Na hora do "derion" (luta/kyorugui) lutou com todos, respeitando os limites de cada um, sem machucar qualquer um dos alunos, parando os chutes bem próximo do ponto de ataque, no máximo com um pequeno toque.
A luta com meu irmão foi uma coisa que eu nunca havia visto na vida, e todos estavam boquiabertos!
Naquele dia entendí o que tanto meu irmão nos alertava sobre vaidade demasiada e porquê não se deixava mais levar como antes pelos desafios que o faziam nas ruas para provar o Taekwondo .
O aprendizado é para nós mesmos, não para os outros!
É para ser passado como conhecimento, não demonstrado em desafios ou através de super egos.
O respeito não é imposto ao próximo, é adquirido (ou não) pelas suas qualidades.
Folgado nunca exigiu uma saudação de qualquer aluno de meu irmão, mas não havia quem não o fizesse de coração.
Aquela sua estadia que seria de dois dias se prolongou por quase um mês, tempo que sempre se repetia quando ele inventava de "aparecer" por lá.
Por longos anos foi companheiro de treinos e viagens (e farra) do meu irmão e de Índio, trazendo para nossa equipe muita experiencia.
Tratava minha mãe como a uma mãe, e ela, em contrapartida o chamava a atenção todas as vezes em que os dois sumiam ou levavam mais tempo que o combinado no Rio de Janeiro, ou quando inventavam de viajar de carona, mas sempre deixava um sorriso escapulir pelo canto da boca quando ele com a cara mais deslavada jurava que seria a "última vez"...
Folgado sempre foi uma figura querida por todos, suas histórias são dignas de um livro (ou vários), e não se fala em Folgado sem lembrar das suas peripécias por todos os cantos por onde passou.
Infelizmente, nosso Mestre Orides "Folgado" Stralis nos deixou no último dia 19, vítima de um atropelo.
Partiu deste plano deixando muita saudade, mas muito conhecimento para quem conviveu ao seu lado.
Deve estar agora ao lado do meu irmão, de Brito "Baiano", Mestre Cardoso e "Bocão", fazendo a maior algazarra no céu...

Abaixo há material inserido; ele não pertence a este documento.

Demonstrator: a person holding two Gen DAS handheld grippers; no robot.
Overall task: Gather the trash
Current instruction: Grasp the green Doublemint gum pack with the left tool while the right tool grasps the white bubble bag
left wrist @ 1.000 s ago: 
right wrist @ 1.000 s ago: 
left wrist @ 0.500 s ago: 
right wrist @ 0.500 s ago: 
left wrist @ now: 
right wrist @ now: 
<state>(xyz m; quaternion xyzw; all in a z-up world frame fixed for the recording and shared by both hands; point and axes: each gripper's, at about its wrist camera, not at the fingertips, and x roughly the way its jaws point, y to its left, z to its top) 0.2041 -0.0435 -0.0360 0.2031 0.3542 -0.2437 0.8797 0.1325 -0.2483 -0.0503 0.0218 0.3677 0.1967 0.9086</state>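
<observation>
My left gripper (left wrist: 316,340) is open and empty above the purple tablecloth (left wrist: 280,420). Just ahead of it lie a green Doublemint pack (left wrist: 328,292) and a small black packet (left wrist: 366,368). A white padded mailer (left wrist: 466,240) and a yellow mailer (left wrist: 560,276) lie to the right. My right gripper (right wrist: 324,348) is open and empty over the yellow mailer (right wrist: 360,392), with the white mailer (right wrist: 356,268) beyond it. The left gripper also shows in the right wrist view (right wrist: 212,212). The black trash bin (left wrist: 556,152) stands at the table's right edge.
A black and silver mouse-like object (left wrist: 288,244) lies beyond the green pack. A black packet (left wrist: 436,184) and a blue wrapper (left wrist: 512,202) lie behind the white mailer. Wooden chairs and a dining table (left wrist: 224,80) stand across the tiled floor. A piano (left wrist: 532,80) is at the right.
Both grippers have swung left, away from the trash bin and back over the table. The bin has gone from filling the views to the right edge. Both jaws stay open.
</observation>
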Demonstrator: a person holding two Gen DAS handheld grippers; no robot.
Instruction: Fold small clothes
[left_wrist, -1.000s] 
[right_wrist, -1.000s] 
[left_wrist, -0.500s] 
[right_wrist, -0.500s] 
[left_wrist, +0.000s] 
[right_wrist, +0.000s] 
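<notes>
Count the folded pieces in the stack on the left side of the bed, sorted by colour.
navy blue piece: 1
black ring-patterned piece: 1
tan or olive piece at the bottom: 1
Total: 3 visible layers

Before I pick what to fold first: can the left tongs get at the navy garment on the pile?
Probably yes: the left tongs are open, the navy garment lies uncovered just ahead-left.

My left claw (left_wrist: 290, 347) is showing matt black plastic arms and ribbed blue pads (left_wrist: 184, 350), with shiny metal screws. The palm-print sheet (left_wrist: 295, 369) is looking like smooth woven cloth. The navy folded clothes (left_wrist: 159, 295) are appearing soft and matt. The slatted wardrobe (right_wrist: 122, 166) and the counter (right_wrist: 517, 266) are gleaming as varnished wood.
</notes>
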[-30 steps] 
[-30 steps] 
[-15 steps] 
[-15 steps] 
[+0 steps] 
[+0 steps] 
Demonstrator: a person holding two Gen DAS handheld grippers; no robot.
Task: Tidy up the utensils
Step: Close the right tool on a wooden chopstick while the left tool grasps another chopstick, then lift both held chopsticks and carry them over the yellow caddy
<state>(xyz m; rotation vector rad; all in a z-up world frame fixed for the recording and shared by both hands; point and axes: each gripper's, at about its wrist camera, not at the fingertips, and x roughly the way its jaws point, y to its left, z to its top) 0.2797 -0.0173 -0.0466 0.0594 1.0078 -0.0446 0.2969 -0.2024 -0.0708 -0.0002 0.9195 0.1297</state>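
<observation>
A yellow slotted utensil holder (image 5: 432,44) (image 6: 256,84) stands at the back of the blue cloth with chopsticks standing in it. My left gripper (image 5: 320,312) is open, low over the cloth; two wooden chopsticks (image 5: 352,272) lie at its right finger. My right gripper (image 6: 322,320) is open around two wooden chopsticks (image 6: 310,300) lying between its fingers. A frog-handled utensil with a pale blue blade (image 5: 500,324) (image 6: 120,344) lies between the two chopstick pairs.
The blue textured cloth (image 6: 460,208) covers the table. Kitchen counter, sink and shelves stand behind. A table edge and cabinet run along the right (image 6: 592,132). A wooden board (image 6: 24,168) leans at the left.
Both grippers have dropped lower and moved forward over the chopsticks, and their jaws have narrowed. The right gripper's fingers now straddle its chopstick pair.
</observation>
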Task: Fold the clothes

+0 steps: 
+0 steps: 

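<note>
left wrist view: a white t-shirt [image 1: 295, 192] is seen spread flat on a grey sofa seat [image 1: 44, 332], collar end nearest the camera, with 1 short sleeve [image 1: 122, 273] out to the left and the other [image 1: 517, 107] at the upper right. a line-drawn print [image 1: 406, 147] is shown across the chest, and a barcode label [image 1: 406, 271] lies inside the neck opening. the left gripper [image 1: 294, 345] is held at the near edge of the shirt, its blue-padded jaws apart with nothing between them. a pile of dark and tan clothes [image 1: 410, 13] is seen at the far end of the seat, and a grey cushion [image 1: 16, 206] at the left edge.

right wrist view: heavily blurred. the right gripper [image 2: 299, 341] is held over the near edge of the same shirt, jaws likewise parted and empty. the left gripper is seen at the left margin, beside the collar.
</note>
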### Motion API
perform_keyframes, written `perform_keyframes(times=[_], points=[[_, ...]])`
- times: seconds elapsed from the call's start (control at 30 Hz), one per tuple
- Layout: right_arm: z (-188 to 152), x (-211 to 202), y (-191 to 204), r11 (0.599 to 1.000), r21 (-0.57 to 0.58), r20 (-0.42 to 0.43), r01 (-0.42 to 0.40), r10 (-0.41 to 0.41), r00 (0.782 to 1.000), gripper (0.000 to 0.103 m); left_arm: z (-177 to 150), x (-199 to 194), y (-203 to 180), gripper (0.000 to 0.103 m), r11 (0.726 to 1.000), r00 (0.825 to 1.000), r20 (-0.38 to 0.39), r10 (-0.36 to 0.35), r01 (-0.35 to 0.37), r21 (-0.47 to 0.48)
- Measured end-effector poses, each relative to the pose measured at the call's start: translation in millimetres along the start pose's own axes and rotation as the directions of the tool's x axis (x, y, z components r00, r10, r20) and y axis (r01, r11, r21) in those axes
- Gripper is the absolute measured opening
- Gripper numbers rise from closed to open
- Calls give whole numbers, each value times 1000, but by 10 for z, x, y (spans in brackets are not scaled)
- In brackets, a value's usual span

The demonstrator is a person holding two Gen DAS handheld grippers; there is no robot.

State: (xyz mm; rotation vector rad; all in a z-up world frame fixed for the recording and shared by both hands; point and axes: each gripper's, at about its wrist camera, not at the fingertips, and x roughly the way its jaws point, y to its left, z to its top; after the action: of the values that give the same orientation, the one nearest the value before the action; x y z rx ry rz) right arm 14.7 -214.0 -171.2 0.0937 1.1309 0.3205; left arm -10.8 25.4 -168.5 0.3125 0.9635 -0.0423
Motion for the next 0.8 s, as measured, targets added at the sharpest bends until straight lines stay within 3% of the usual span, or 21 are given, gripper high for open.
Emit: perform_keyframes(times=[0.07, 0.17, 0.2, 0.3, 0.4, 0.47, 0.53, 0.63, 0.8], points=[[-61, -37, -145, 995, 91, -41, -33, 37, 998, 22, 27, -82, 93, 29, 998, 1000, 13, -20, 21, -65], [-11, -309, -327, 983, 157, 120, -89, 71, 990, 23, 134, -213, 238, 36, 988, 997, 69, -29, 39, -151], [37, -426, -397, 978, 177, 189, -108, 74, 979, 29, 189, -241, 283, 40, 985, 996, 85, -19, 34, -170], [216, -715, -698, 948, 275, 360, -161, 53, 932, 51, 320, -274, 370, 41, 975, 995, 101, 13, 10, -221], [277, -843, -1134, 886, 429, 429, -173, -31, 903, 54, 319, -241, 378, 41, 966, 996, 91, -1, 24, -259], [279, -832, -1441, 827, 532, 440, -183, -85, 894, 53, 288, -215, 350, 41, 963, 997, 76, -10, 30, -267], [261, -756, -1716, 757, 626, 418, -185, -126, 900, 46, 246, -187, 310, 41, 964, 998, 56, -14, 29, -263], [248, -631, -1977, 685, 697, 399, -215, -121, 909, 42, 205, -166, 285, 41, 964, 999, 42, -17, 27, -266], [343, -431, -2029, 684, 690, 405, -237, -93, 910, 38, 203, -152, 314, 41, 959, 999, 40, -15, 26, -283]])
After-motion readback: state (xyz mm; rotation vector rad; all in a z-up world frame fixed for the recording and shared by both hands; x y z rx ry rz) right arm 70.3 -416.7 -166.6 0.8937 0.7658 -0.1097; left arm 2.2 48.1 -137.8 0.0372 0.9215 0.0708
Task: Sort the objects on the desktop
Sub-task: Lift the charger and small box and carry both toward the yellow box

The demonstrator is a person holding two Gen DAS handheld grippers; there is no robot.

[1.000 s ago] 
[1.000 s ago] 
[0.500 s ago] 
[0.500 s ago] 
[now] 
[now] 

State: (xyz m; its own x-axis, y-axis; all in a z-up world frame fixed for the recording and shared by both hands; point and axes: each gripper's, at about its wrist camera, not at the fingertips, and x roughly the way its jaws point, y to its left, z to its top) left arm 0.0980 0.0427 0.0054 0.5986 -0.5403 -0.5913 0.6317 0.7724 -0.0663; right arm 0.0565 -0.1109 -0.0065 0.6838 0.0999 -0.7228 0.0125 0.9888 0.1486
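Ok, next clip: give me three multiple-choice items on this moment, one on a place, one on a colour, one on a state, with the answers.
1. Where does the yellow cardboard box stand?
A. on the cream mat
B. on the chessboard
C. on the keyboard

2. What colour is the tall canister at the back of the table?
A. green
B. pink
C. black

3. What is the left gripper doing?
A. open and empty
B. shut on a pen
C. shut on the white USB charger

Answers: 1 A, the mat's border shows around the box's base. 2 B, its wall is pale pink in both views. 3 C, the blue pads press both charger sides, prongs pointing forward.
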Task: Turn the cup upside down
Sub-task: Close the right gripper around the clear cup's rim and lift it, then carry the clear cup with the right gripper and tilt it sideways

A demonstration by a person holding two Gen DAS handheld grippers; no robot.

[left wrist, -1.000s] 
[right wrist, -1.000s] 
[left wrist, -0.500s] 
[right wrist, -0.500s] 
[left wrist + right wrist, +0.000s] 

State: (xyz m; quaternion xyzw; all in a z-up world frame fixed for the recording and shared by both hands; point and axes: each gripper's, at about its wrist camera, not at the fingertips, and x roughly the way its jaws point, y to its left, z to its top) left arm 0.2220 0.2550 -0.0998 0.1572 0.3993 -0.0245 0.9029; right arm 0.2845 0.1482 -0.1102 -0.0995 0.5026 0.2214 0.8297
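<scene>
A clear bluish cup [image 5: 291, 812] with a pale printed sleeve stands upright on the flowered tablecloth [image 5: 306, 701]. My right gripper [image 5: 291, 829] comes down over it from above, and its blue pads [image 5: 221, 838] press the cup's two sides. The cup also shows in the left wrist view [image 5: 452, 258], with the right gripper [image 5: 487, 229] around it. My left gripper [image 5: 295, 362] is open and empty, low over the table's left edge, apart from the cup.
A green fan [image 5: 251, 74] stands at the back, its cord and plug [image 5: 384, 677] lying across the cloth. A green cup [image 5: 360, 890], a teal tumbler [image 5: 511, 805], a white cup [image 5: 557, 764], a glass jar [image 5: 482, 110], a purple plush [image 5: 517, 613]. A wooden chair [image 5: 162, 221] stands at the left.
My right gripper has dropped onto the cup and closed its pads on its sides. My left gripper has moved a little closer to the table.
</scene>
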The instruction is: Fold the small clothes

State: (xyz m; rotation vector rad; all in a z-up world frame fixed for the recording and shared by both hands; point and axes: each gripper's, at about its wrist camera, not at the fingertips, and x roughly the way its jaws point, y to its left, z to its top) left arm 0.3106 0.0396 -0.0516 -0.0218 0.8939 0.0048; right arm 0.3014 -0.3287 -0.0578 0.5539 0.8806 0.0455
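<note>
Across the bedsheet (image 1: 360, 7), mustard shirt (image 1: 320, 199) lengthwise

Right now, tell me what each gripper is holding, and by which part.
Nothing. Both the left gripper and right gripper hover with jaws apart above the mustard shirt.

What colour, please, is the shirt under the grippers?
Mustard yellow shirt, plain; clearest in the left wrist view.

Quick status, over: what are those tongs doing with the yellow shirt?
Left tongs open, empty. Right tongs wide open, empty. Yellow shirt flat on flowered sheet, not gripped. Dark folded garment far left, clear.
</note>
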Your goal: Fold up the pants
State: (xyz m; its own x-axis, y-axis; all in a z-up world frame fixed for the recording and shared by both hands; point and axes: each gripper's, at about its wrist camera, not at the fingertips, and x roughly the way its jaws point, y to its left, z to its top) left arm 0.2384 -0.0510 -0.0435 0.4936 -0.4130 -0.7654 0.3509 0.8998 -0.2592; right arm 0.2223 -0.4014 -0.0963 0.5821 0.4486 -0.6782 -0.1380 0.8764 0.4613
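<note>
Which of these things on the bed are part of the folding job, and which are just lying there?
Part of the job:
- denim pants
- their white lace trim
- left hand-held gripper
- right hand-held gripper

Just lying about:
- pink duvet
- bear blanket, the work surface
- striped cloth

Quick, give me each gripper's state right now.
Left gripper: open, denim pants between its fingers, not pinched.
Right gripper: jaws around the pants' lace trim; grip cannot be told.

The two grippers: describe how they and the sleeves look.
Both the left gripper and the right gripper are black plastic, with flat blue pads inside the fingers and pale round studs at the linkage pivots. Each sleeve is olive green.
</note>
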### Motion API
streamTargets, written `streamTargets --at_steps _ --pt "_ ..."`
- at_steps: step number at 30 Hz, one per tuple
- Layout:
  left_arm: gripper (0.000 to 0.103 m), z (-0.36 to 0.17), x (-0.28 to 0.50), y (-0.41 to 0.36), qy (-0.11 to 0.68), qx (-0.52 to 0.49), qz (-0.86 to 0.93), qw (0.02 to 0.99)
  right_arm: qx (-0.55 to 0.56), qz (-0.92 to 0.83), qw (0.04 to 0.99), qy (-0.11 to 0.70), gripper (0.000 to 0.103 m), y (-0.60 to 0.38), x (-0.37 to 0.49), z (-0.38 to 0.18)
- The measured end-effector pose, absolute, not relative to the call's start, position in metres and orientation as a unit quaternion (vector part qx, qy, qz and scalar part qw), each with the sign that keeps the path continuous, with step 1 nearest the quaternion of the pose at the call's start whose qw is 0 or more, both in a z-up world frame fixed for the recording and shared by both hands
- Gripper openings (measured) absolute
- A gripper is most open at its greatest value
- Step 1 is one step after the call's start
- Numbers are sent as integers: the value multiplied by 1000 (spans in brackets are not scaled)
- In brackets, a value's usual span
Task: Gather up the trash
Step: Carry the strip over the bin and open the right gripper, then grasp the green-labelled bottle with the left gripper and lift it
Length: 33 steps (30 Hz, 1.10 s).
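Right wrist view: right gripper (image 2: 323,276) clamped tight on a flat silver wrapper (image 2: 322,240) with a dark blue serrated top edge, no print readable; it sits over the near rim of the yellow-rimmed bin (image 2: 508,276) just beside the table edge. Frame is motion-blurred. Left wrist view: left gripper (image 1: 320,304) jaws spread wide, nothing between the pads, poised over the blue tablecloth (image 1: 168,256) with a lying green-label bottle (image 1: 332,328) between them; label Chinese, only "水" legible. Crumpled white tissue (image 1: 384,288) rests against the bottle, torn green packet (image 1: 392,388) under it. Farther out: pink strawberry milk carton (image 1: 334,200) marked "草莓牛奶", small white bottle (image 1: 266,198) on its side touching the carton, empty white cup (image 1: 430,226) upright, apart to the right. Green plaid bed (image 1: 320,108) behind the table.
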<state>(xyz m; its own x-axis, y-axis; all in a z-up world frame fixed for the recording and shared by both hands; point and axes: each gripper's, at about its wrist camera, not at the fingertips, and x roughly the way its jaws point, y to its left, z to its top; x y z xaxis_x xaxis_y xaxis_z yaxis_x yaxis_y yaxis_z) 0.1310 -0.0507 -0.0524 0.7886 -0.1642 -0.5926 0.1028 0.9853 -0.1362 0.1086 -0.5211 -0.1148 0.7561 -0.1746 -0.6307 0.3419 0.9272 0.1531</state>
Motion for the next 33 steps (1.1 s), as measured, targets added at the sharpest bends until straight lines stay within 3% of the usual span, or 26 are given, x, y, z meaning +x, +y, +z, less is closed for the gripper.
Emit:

Eu posso dizer sem medo de errar que a minha caminhada no Taekwondo foi sempre sendo observado de perto por verdadeiros "Mestres", e principalmente AMIGOS DE VERDADE que nunca exigiram nada em troca!
A todos eles deixo minha saudação:
KWANJANINS, KYUNHÊ!
Em tempo: O Mestre Orides foi promovido post mortem à 7º Dan, pelo presidente da CBTKD, Grão Mestre Jung Roul Kim.